La religion et l’État restent dominés par Assour, dieu de la ville sainte et maintenant de tout le royaume ; il est rarement représenté (sous forme de l’épée symbolique ou du disque ailé d’inspiration égyptienne, d’où émerge parfois le buste du dieu), mais continuellement invoqué dans les textes. Son grand prêtre est le roi, théoriquement choisi par le clergé dans la famille sacrée de SHOU-Ninoua ; et, lors de son intronisation, où il reçoit un nom chargé de puissance religieuse (par exemple Assour-ouballith : « Assour a fait revivre »), les prêtres ne cessent de lui répéter « Assour est roi » (par excellence). Les reliefs qui représentent le souverain terrestre sous l’aspect conventionnel du type ethnique nord-sémitique (corps grand et lourd, visage dur et massif, aux lèvres charnues et au nez recourbé) ne lui donnent jamais le moindre trait personnel. D’ailleurs, cet être symbolique voit, semble-t-il, sa puissance politique limitée par l’aristocratie de ses grands officiers, personnages puissants qui détiennent les charges ministérielles, gouvernent de vastes provinces et jouent sans doute aussi un rôle dans le choix des rois.
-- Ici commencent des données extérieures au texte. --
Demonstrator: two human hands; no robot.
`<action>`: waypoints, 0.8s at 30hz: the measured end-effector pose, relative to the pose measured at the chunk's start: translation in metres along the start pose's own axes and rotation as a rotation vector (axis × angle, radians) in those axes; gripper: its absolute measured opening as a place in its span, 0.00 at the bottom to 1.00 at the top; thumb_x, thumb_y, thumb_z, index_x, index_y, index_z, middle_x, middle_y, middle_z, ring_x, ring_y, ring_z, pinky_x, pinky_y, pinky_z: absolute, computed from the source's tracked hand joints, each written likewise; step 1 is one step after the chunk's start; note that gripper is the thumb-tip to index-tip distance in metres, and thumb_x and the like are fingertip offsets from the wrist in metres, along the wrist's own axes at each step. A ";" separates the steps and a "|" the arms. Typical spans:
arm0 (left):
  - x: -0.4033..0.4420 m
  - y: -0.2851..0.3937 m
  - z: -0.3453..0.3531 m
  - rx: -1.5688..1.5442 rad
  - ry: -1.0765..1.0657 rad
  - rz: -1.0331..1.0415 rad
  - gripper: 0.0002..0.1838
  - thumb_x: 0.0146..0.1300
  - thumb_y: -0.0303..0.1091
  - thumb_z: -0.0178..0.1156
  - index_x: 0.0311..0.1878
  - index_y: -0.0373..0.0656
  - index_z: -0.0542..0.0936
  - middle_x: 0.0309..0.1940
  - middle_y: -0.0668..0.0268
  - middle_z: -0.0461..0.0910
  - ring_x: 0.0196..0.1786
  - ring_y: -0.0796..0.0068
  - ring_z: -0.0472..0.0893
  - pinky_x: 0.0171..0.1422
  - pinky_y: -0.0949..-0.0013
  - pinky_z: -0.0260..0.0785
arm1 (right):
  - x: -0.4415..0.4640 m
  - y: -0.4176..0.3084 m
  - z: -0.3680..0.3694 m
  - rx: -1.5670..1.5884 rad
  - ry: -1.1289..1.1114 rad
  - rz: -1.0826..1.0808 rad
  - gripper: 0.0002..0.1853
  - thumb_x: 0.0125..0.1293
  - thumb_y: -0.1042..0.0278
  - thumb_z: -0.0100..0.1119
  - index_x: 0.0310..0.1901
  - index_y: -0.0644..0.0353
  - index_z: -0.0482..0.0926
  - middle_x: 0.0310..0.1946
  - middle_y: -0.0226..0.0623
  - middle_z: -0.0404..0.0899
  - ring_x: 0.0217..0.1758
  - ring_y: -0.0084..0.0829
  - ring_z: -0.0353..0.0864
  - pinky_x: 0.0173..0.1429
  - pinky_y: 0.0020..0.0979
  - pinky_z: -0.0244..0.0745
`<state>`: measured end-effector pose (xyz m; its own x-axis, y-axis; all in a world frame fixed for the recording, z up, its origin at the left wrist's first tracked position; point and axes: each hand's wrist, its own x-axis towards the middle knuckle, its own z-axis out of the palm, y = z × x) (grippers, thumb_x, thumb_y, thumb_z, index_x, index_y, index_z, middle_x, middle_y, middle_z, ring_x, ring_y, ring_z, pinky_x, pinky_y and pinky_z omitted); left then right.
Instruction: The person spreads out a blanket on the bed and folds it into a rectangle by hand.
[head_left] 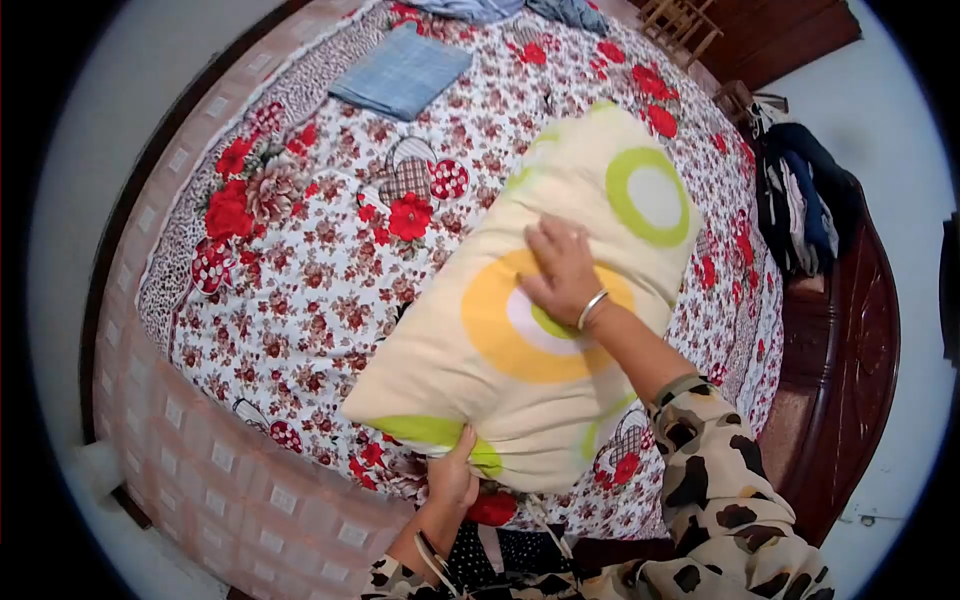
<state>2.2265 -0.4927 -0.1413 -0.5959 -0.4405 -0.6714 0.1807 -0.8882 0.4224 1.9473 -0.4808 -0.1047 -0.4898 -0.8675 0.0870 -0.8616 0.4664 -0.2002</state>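
A cream pillow [420,365] with green, yellow and white circles lies slanted across the bed, its near end raised toward me. My left hand [455,475] grips the near edge of the pillow, thumb on top and the other fingers hidden beneath. On the middle of the pillow rests my right hand [562,275], palm down, its fingers spread over the yellow ring. A bangle circles my right wrist. Under the pillow spreads a floral bedsheet [330,290] with red flowers and hearts.
Folded blue denim [402,75] lies toward the bed's far left, with more bluish cloth [465,8] at the far edge. Clothes [800,200] hang over the dark wooden headboard [860,330] on the right. Tiled floor [215,465] borders the bed at left; a wooden chair [680,28] stands beyond.
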 end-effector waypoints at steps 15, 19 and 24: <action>0.016 -0.013 -0.043 0.195 0.092 -0.298 0.20 0.60 0.41 0.47 0.51 0.38 0.64 0.47 0.62 0.69 0.47 0.69 0.71 0.48 0.63 0.66 | -0.400 -0.104 0.102 1.049 -0.600 0.906 0.33 0.52 0.64 0.53 0.56 0.71 0.54 0.52 0.54 0.60 0.54 0.44 0.62 0.55 0.38 0.59; -0.002 0.003 -0.032 0.394 0.105 -0.307 0.18 0.56 0.45 0.52 0.43 0.42 0.69 0.37 0.68 0.73 0.38 0.74 0.72 0.37 0.70 0.65 | -0.458 -0.118 0.155 0.806 -0.551 0.720 0.15 0.55 0.65 0.50 0.44 0.58 0.70 0.36 0.43 0.73 0.43 0.35 0.71 0.46 0.36 0.68; -0.016 -0.003 -0.014 0.579 0.233 -0.286 0.14 0.55 0.47 0.53 0.33 0.46 0.69 0.27 0.69 0.70 0.34 0.75 0.71 0.37 0.69 0.65 | -0.387 -0.068 0.073 1.939 0.103 1.579 0.17 0.56 0.64 0.51 0.48 0.53 0.65 0.38 0.38 0.72 0.41 0.32 0.71 0.38 0.39 0.71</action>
<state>2.2458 -0.4846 -0.1405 -0.3621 -0.2729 -0.8913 -0.4449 -0.7896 0.4225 2.2051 -0.1892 -0.1955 -0.3967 -0.1883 -0.8984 0.9128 -0.1848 -0.3643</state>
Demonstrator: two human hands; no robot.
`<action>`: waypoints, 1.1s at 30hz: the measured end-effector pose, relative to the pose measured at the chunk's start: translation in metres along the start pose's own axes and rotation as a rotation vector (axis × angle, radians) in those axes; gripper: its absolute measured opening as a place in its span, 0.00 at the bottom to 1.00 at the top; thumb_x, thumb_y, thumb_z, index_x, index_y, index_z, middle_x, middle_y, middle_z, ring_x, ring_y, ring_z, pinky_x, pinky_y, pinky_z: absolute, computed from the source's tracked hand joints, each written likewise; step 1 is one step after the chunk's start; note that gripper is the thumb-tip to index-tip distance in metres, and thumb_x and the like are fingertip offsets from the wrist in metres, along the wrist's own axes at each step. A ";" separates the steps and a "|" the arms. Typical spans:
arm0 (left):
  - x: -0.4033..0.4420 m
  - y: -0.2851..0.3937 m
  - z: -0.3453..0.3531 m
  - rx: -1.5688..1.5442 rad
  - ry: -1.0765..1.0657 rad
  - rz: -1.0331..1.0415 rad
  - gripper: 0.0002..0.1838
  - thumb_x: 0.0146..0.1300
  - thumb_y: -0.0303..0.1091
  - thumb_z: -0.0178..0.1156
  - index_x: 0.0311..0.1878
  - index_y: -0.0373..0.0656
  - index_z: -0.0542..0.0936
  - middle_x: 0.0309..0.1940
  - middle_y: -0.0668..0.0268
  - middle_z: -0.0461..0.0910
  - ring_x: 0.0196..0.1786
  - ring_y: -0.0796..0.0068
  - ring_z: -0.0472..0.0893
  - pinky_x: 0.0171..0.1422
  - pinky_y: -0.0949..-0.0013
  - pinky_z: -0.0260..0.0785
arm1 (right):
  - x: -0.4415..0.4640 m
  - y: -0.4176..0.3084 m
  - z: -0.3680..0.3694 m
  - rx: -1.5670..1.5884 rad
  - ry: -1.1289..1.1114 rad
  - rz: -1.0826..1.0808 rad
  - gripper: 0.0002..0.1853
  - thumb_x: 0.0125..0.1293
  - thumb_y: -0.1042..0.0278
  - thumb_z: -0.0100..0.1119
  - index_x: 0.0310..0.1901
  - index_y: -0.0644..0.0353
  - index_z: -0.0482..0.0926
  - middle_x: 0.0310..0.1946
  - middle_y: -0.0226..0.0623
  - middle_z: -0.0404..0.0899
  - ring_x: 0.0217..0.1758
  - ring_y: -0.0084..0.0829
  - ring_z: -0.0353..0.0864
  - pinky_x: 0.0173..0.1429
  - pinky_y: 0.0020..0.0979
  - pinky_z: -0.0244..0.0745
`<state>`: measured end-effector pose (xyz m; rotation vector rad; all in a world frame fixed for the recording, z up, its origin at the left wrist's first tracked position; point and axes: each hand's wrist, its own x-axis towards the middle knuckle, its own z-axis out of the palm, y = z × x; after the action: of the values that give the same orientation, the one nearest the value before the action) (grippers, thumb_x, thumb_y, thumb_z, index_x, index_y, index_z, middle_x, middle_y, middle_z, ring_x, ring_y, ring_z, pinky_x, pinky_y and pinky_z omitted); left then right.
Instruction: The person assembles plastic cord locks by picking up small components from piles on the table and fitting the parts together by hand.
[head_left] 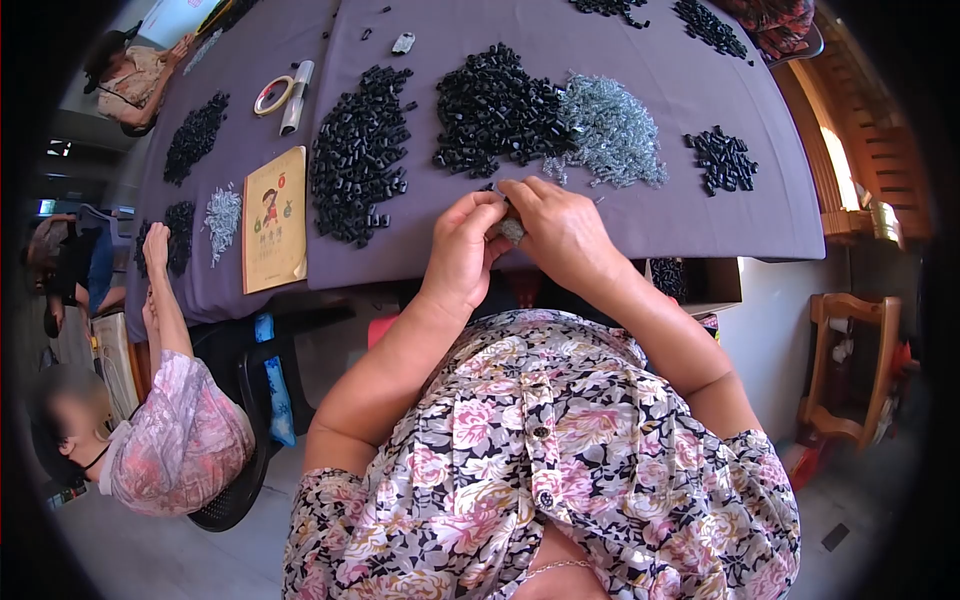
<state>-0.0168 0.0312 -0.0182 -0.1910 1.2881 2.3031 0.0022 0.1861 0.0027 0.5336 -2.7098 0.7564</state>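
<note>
My left hand [465, 240] and my right hand [562, 222] meet at the table's near edge, fingers pinched together. A small pale, see-through piece [512, 231] shows between them, and a bit of something dark sits at the fingertips. Its exact kind is too small to make out. Just beyond my hands lies a large heap of small black plastic parts [500, 105]. Touching that heap on its right is a pile of small transparent parts [612, 130]. Another black heap [360, 155] spreads to the left of my hands.
A yellow booklet [275, 220] lies left on the grey-purple tablecloth [680, 225], with a tape roll [273, 95] and a clear cylinder [297, 98] beyond it. A smaller black pile [721, 160] is at right. A co-worker [175, 430] sits at left, hands over other piles.
</note>
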 end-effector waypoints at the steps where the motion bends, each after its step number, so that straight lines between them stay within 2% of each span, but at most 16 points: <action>1: 0.001 -0.001 -0.003 0.003 -0.006 -0.005 0.07 0.72 0.33 0.55 0.44 0.43 0.81 0.39 0.67 0.83 0.38 0.78 0.83 0.42 0.72 0.78 | 0.000 -0.001 0.004 -0.011 -0.007 0.006 0.24 0.51 0.73 0.66 0.52 0.66 0.76 0.39 0.42 0.80 0.44 0.45 0.84 0.46 0.40 0.81; 5: 0.001 0.008 -0.003 0.114 -0.061 -0.099 0.10 0.74 0.35 0.53 0.45 0.42 0.82 0.39 0.68 0.83 0.39 0.79 0.83 0.43 0.72 0.79 | 0.000 -0.002 0.005 -0.028 -0.050 0.002 0.21 0.51 0.72 0.66 0.48 0.65 0.75 0.36 0.42 0.79 0.43 0.44 0.84 0.45 0.40 0.80; 8: 0.006 0.011 -0.007 0.209 -0.143 -0.176 0.13 0.77 0.37 0.51 0.50 0.40 0.81 0.42 0.67 0.83 0.41 0.77 0.84 0.47 0.66 0.82 | -0.002 -0.001 0.002 -0.016 -0.094 0.011 0.19 0.51 0.72 0.66 0.46 0.64 0.74 0.36 0.42 0.79 0.43 0.45 0.84 0.44 0.41 0.80; 14: 0.004 0.001 -0.006 0.199 -0.111 -0.099 0.15 0.77 0.36 0.48 0.50 0.39 0.81 0.42 0.65 0.84 0.42 0.77 0.85 0.46 0.67 0.82 | -0.005 0.000 0.003 0.006 -0.078 0.002 0.18 0.51 0.72 0.67 0.45 0.64 0.75 0.35 0.43 0.79 0.41 0.46 0.84 0.44 0.42 0.79; 17: 0.005 0.002 -0.011 0.183 -0.168 -0.104 0.15 0.78 0.35 0.48 0.51 0.38 0.81 0.43 0.65 0.83 0.42 0.76 0.85 0.47 0.68 0.82 | -0.004 -0.002 0.002 0.130 -0.048 0.024 0.18 0.51 0.72 0.67 0.45 0.63 0.76 0.35 0.43 0.79 0.40 0.48 0.83 0.43 0.43 0.79; 20: 0.004 -0.001 -0.013 0.156 -0.201 -0.089 0.15 0.79 0.36 0.47 0.52 0.38 0.81 0.44 0.65 0.83 0.43 0.76 0.85 0.49 0.69 0.82 | -0.003 -0.002 0.002 0.127 -0.048 0.026 0.19 0.49 0.73 0.67 0.45 0.63 0.77 0.36 0.43 0.80 0.39 0.49 0.83 0.43 0.43 0.79; 26: 0.001 0.017 -0.020 0.240 -0.319 -0.236 0.17 0.79 0.39 0.50 0.54 0.35 0.80 0.45 0.64 0.83 0.44 0.75 0.85 0.50 0.70 0.83 | -0.007 0.003 0.004 0.114 -0.059 -0.033 0.18 0.48 0.75 0.66 0.43 0.62 0.76 0.34 0.43 0.79 0.39 0.47 0.83 0.41 0.43 0.79; 33: 0.002 0.018 -0.023 0.232 -0.340 -0.275 0.15 0.78 0.36 0.52 0.54 0.34 0.80 0.45 0.63 0.83 0.42 0.75 0.86 0.49 0.70 0.84 | -0.009 0.007 0.004 0.103 -0.058 -0.121 0.18 0.51 0.73 0.66 0.45 0.62 0.76 0.34 0.41 0.78 0.38 0.45 0.84 0.40 0.42 0.79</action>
<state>-0.0299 0.0055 -0.0180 0.0939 1.2506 1.8440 0.0067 0.1919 -0.0068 0.7464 -2.6729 0.8643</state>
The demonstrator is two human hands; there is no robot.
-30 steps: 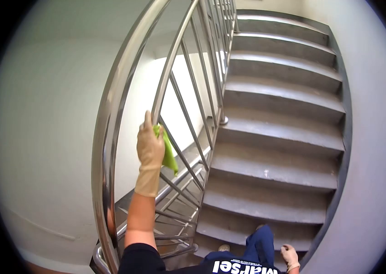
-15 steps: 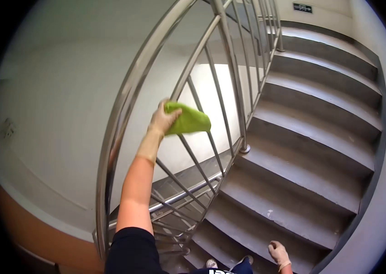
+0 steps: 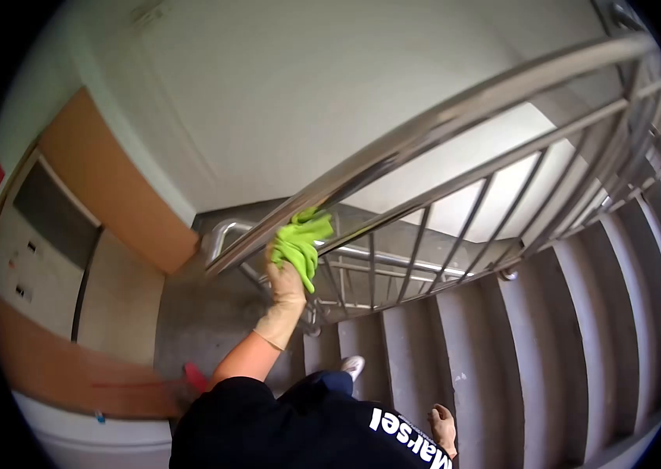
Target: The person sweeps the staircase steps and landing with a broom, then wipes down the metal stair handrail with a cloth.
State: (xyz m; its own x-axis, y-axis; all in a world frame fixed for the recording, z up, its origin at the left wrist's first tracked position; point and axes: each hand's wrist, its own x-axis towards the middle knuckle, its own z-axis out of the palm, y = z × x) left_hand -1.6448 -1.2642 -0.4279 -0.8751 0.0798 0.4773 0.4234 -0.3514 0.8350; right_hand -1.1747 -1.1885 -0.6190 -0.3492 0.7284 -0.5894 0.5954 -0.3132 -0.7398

Cependant, dans la longue série des souverains assyriens, émergent des personnalités de conquérants heureux, qui ont dû contribuer puissamment à l’essor de leur État.

C’est Assour-dân II (932-912) qui, le premier, reprend l’offensive, après avoir réorganisé la charrerie ; il rétablit la domination assyrienne sur les districts des vallées du Tigre moyen et du Zāb supérieur, qui étaient infestés d’Araméens depuis un siècle. Ses successeurs immédiats conquièrent les cantons montagneux au nord et à l’est du bassin du Tigre, et soumettent au tribut les cités-États des Araméens du Kurdistān turc et du bassin du Khābūr. Mais les grandes opérations militaires ne commencent qu’avec Assour-nâtsir-apli II (appelé à tort Assour-Nasirpal) [883-859]. Ce dernier consacre bon nombre de campagnes à soumettre la bordure montagneuse de la Mésopotamie depuis la haute Diyālā jusqu’aux sources occidentales du Tigre ; d’autres expéditions sont menées contre les Araméens, encore mal fixés, de l’Euphrate moyen. Mais l’Assyrien trouve plus de butin dans la vallée du Khābūr et surtout dans le pays de l’Occident, où il renoue avec la tradition de ses lointains prédécesseurs. Ayant obligé le Bît-Adini araméen (capit. Tilbarsip) et le royaume néo-hittite de Kargamish (Karkemish) à lui livrer les gués de la grande boucle de l’Euphrate, il pénètre après 877 dans le couloir syrien, dont il rançonne les États et particulièrement les cités phéniciennes (Tyr, Sidon, Byblos, Arwad [Arados]). Ces succès sont célébrés par les inscriptions que le conquérant multiplie dans ses résidences : Imgour-Enlil (Balawat), qu’il fonde près de Ninive, et Kalhou, qu’il reconstruit sur un plan plus vaste.